**ACTIVITY**. All lines of the material that contain "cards" must be copied out.

═════ DATASET EXCERPTS ═════

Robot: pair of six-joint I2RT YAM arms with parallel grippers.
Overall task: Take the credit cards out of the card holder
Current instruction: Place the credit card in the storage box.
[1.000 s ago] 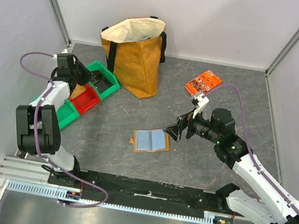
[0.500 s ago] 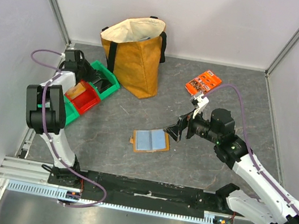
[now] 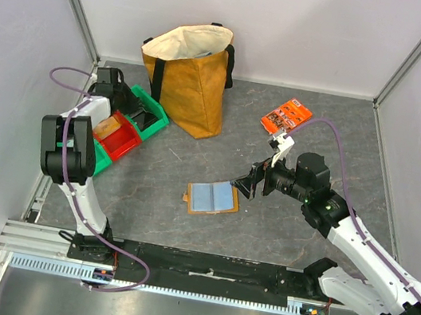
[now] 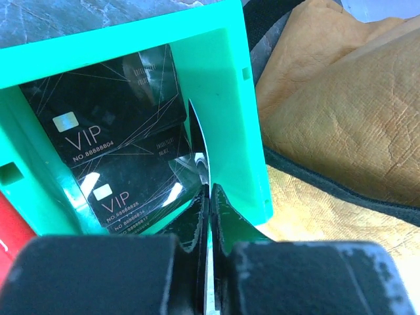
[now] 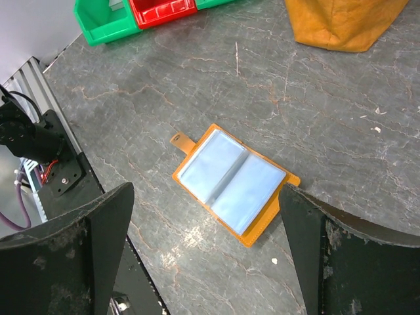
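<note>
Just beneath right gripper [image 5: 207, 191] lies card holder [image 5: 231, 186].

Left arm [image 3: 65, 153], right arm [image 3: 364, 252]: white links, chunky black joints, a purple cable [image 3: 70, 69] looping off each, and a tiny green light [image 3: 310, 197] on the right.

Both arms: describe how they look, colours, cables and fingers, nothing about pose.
The left arm and right arm each have white links between bulky black joint housings, with a purple cable looping alongside. The left gripper has slim black fingers on a scuffed black body. The right gripper has broad black fingers, worn and grey-speckled.
</note>
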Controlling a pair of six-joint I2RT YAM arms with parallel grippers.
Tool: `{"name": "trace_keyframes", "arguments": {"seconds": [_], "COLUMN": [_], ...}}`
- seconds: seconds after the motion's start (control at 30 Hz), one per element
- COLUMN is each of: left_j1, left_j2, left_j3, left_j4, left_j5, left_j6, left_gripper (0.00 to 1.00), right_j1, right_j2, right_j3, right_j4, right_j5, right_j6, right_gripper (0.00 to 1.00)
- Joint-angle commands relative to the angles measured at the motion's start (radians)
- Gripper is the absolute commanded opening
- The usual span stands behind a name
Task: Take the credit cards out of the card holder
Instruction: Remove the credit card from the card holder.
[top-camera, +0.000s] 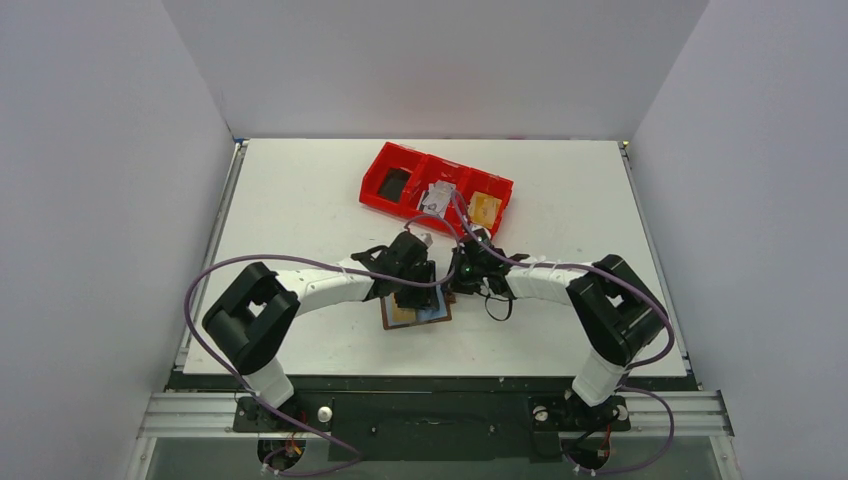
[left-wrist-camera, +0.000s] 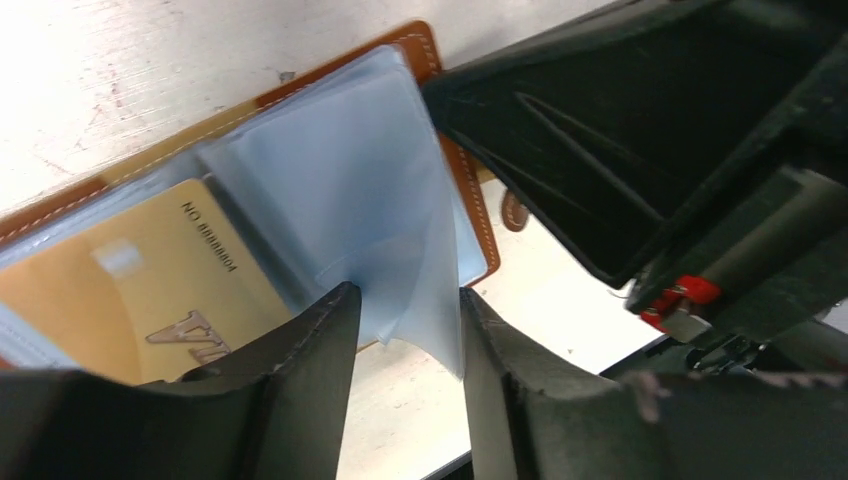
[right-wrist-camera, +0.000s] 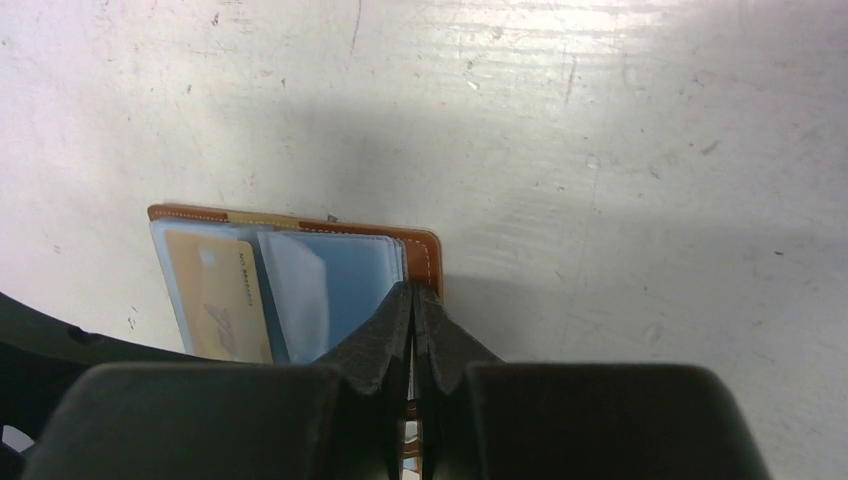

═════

**YOUR RESPONSE**.
Overall task: Take the credit cards out of the card holder
Task: Take the credit cards out of the card holder

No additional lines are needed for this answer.